[Problem statement] Pull out the lines from the one containing "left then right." through the final line of the listing below and repeat them exactly. Leave the pictures behind.
● ● ●
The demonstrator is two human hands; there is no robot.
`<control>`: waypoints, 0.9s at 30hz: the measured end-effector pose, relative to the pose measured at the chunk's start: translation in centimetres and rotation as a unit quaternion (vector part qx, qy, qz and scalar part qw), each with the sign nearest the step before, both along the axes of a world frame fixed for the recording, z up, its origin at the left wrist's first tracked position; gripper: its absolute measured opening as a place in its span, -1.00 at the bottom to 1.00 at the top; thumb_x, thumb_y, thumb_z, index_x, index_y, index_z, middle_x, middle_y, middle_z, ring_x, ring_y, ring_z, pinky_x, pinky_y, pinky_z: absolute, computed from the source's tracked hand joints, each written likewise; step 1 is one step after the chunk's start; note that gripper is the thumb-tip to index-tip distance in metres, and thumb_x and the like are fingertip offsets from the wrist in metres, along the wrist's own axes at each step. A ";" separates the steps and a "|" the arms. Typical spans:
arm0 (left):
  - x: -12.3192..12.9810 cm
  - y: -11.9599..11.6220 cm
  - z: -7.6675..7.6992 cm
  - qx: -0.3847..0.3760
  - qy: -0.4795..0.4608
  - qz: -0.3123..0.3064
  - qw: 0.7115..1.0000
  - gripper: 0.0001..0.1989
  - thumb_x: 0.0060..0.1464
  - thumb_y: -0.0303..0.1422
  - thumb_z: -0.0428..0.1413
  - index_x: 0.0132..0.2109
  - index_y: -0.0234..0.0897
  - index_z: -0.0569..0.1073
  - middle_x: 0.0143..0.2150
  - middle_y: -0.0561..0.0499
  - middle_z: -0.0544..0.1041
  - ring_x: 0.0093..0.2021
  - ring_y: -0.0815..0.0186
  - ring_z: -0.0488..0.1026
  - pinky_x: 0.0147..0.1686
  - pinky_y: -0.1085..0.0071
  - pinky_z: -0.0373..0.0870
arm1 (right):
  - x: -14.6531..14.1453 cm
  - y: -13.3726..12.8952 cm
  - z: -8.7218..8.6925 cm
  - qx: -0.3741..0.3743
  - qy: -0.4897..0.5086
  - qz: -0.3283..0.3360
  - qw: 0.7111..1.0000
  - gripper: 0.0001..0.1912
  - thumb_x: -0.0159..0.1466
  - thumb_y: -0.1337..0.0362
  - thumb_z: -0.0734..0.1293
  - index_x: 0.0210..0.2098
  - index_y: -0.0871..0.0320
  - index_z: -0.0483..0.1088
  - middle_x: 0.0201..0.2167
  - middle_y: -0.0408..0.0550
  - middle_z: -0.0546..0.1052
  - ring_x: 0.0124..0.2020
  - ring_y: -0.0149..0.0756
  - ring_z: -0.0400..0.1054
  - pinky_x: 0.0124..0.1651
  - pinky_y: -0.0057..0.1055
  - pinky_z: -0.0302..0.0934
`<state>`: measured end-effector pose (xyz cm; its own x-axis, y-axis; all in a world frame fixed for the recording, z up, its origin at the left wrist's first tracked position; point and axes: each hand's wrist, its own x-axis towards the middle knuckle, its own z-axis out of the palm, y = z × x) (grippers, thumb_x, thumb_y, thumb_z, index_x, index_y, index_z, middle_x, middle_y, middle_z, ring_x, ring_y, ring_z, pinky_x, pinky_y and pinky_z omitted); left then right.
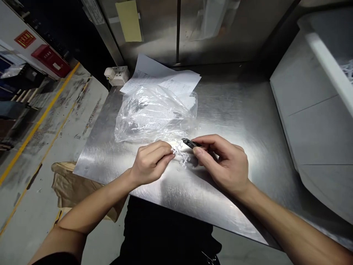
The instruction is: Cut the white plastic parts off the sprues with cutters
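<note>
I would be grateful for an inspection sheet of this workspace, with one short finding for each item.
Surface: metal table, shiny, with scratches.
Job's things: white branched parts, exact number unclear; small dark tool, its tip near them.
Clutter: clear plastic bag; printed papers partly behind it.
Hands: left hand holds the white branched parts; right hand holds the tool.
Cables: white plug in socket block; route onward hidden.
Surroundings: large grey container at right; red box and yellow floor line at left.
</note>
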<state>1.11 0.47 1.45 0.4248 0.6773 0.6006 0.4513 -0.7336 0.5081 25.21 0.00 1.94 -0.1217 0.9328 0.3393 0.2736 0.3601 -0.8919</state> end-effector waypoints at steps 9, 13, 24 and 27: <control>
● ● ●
[Solution to this problem]
`<state>`: measured end-effector pose (xyz cm; its own x-axis, y-axis; all in a world frame fixed for the recording, z up, its origin at the left wrist's first tracked position; point and axes: each hand's wrist, its own x-axis towards the middle knuckle, its own z-axis out of the palm, y = z × x) (grippers, thumb_x, thumb_y, thumb_z, index_x, index_y, index_z, middle_x, middle_y, middle_z, ring_x, ring_y, ring_z, pinky_x, pinky_y and pinky_z omitted); left then right.
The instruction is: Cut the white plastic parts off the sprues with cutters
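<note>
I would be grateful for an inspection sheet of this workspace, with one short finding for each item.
Surface: metal table, shiny, with scratches.
Job's things: white branched parts, exact number unclear; small dark tool, its tip near them.
Clutter: clear plastic bag; printed papers partly behind it.
Hands: left hand holds the white branched parts; right hand holds the tool.
Cables: white plug in socket block; route onward hidden.
Surroundings: large grey container at right; red box and yellow floor line at left.
</note>
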<state>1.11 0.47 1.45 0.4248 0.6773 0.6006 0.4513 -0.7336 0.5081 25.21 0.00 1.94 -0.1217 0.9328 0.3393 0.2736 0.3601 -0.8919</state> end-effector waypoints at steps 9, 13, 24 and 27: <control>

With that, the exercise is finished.